* How to complete this task *
Would you give the listing again exactly, without its images?

* Recorded data *
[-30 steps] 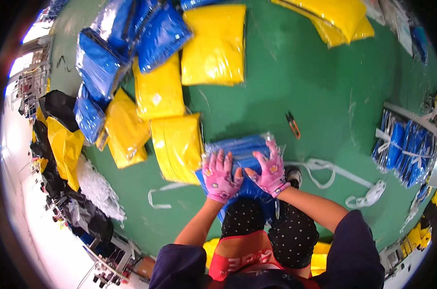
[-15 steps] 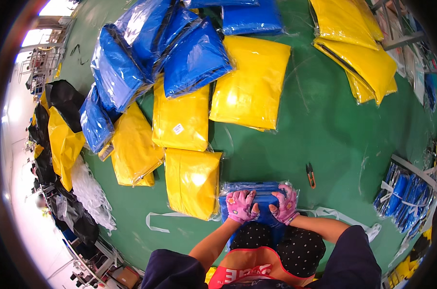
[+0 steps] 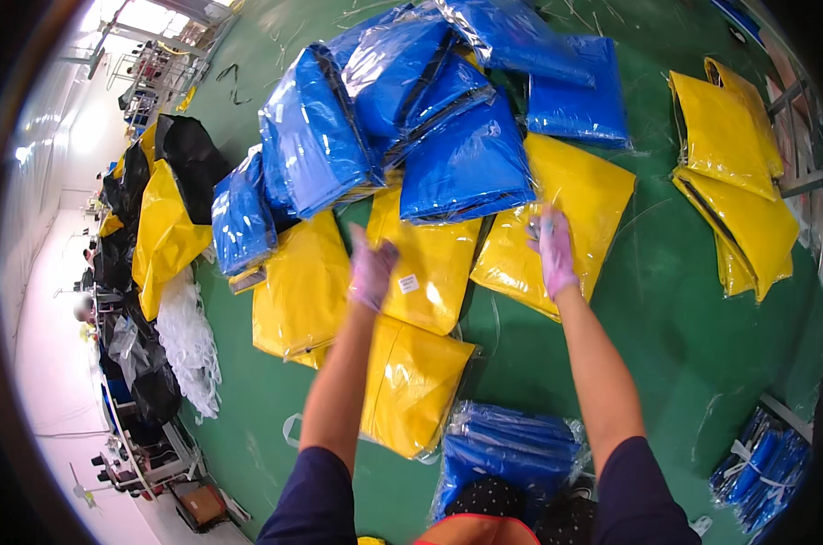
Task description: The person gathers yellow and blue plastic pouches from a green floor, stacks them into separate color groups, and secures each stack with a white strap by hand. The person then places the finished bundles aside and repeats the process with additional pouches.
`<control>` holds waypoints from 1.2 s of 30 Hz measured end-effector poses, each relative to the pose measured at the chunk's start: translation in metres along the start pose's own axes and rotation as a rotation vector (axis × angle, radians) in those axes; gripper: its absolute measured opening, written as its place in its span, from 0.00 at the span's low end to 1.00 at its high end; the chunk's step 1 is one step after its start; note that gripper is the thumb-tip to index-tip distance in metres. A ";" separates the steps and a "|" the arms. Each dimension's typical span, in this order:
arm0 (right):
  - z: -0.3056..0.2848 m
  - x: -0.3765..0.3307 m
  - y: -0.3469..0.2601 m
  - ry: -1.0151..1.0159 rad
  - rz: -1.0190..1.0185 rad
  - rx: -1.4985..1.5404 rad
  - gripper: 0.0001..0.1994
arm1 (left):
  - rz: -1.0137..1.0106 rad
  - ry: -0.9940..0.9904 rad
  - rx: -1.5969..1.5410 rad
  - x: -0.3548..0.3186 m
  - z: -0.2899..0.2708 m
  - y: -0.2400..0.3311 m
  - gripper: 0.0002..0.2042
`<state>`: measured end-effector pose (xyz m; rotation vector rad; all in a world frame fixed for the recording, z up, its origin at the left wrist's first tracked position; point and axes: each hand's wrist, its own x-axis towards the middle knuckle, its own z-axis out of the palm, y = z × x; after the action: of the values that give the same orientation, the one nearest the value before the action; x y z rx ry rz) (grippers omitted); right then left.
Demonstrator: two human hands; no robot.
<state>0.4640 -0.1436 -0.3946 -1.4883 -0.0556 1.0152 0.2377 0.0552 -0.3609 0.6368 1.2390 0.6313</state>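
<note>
Both my arms stretch forward over the plastic-wrapped packages. My left hand (image 3: 372, 274), in a pink glove with bare fingertips, is open above the yellow package (image 3: 429, 238) with a white label; it is somewhat blurred. My right hand (image 3: 556, 252), gloved alike, is open over another yellow package (image 3: 588, 195), fingers stretched away from me. Between the two lies a folded blue package (image 3: 466, 168), its near corner close to my right fingertips. Neither hand holds anything that I can see. By my knees a stack of flat blue packages (image 3: 511, 445) lies on the floor.
More blue packages (image 3: 311, 136) are heaped beyond my left hand. Yellow packages (image 3: 729, 136) lie at the far right. Tied blue bundles (image 3: 761, 472) sit at the near right. White strips (image 3: 189, 341) and black-and-yellow sheets (image 3: 171, 227) are piled at left on the green floor (image 3: 675, 354).
My hands have left the stack of blue packages by my knees and reached forward over the heap. The whole view has shifted, and the scissors-like tool on the floor no longer shows.
</note>
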 end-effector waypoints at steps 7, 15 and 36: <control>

* Result *
[-30 steps] 
[-15 steps] 
[+0 steps] 
Task description: The person gathers yellow and blue plastic pouches from a green floor, stacks them into separate color groups, and secures each stack with a white strap by hand. The person then places the finished bundles aside and repeats the process with additional pouches.
`<control>` holds waypoints from 1.2 s of 30 Hz measured end-effector poses, each relative to the pose measured at the chunk's start: translation in metres along the start pose's own axes and rotation as a rotation vector (axis × angle, radians) in those axes; gripper: its absolute measured opening, written as its place in its span, from 0.00 at the span's low end to 1.00 at its high end; the chunk's step 1 is one step after its start; note that gripper is the thumb-tip to index-tip distance in metres. A ";" separates the steps and a "|" the arms. Each dimension's typical span, in this order:
arm0 (right):
  - z: -0.3056..0.2848 m
  - x: -0.3765..0.3307 m
  - y: -0.3469..0.2601 m
  - ry: -1.0151..1.0159 rad
  - rz: -1.0190..1.0185 rad
  - rx: -1.4985..1.5404 rad
  - gripper: 0.0001..0.1994
arm1 (left):
  - rz: -1.0137..1.0106 rad
  - ry: -0.9940..0.9904 rad
  - rx: -1.5969..1.5410 rad
  - x: -0.3548..0.3186 m
  - z: -0.2899..0.2708 m
  - y: -0.2400..0.3311 m
  - gripper: 0.0002..0.2042
`<state>`: measured end-effector pose (xyz m; rotation vector rad; all in a world frame fixed for the recording, z up, its origin at the left wrist's first tracked position; point and axes: each hand's wrist, its own x-axis towards the middle knuckle, its own z-axis out of the palm, y = z × x; after the action: of the values that give the same orientation, the one nearest the value before the action; x y z rx ry rz) (grippers omitted); right then left.
Demonstrator: two human hands; no robot.
<state>0.4640 -0.1436 -0.3946 -1.4883 -0.0556 1.0152 0.2377 0.0552 -0.3609 0.6368 1.2390 0.6313</state>
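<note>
Both my arms stretch forward over the plastic-wrapped packages. My left hand (image 3: 372, 274), in a pink glove with bare fingertips, is open above the yellow package (image 3: 429, 238) with a white label; it is somewhat blurred. My right hand (image 3: 556, 252), gloved alike, is open over another yellow package (image 3: 588, 195), fingers stretched away from me. Between the two lies a folded blue package (image 3: 466, 168), its near corner close to my right fingertips. Neither hand holds anything that I can see. By my knees a stack of flat blue packages (image 3: 511, 445) lies on the floor.
More blue packages (image 3: 311, 136) are heaped beyond my left hand. Yellow packages (image 3: 729, 136) lie at the far right. Tied blue bundles (image 3: 761, 472) sit at the near right. White strips (image 3: 189, 341) and black-and-yellow sheets (image 3: 171, 227) are piled at left on the green floor (image 3: 675, 354).
My hands have left the stack of blue packages by my knees and reached forward over the heap. The whole view has shifted, and the scissors-like tool on the floor no longer shows.
</note>
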 end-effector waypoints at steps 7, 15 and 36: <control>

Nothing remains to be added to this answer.